| Dataset section |
★ ★ ★ ★ ★

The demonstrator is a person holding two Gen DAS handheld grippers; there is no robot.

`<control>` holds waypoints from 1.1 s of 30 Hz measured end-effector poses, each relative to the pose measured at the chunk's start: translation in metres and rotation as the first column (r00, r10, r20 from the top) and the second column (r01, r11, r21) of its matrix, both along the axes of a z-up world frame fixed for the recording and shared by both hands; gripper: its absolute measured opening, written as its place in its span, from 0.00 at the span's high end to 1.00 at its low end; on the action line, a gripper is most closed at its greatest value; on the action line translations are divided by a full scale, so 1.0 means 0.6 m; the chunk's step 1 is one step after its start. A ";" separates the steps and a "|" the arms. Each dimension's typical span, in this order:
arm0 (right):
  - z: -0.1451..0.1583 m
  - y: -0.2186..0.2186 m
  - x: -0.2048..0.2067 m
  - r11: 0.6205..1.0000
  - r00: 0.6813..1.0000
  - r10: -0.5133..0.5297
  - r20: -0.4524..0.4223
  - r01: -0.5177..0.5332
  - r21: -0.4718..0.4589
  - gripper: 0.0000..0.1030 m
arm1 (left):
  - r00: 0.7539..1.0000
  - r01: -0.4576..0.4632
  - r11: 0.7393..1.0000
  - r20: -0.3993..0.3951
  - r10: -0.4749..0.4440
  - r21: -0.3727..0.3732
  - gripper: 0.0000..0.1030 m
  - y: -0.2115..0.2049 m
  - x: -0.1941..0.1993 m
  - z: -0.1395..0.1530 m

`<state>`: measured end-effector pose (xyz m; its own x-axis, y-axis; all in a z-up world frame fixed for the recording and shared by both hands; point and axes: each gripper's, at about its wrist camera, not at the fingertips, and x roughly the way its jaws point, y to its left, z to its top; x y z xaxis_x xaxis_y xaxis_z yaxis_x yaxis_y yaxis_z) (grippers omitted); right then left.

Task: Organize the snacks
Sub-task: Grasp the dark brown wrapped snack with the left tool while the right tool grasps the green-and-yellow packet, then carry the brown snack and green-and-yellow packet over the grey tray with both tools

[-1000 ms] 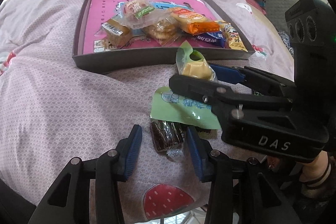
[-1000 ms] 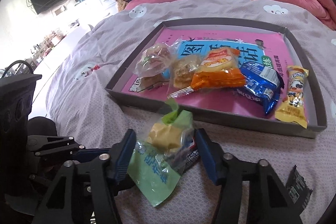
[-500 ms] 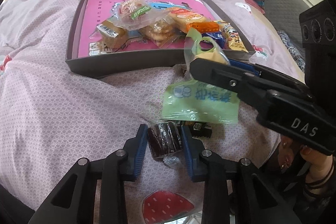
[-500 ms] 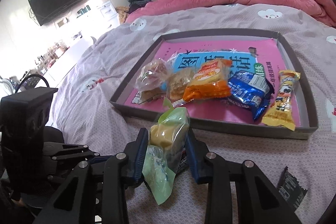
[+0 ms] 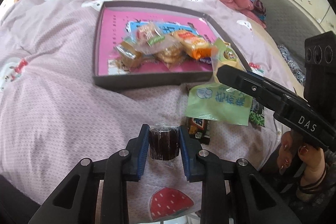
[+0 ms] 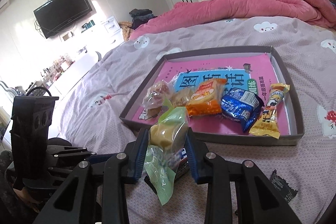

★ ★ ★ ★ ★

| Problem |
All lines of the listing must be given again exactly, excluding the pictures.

| Exercise output |
The demonstrator is a person holding two Gen DAS handheld grippers; there is no robot.

`<control>` holds waypoints from 1.1 s of 30 Hz measured end-effector poses, each relative to the pose measured at the chunk's start: translation in metres and rotation as the first column (r00, r10, r20 from the top) and the second column (r01, r11, r21) of its matrix, both along the axes of a z-up world frame fixed for the recording and shared by both hands; gripper: its absolute measured opening, written as its place in its span, from 0.00 at the span's high end to 1.00 at its low end; on the action line, a gripper is most closed at its greatest value; on the action line translations are divided by a full scale, so 1.0 means 0.6 m; the chunk's step 1 is one step after its start. A ";" separates the steps and a "|" the arms. Each dimension's typical span, in this order:
arm0 (right):
  - z: -0.1451..0.1583 m
  - y: -0.2186..0.2186 m
  - x: -0.2048..0.2067 m
  - r11: 0.6205..1.0000
  - r00: 0.6813..1.0000
  - r10: -0.5133..0.5297
  - r20: -0.4524..0.4223
  - r01: -0.5177..0.5332
  - r21: -0.4718..0.4589
  - gripper: 0.0000..0.1030 m
arm1 (left):
  - r00: 0.7539..1.0000
  - r01: -0.4576..0.4632
  - r11: 0.7393..1.0000
  - r20: -0.3993..0.3951
  - r10: -0.4749..0.4440
  - r21: -0.3727..0.3732
  - gripper: 0.0000..0.1030 m
  - y: -0.2115..0.2049 m
  - x: -0.1941..0.1993 m
  - z: -0.1395..0.1530 m

`<state>`: measured end-effector pose (xyz m; its own x-axis, y-axis; all in a z-up world frame fixed for the recording and shared by both hands; point and axes: each gripper's, at about its wrist camera, not at the fingertips, and x roughly the way its jaws point, y to its left, z to its top; x y z xaxis_x xaxis_y xaxis_z yaxis_x yaxis_y yaxis_z) (grippers omitted); right then left.

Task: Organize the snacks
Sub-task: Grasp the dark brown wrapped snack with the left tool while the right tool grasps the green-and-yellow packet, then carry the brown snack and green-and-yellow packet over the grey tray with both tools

[-1000 ms] 
[-1000 ms] 
[-500 ms] 
[-500 ms] 
[+0 ms] 
[+0 ms] 

This exercise is now fully answered.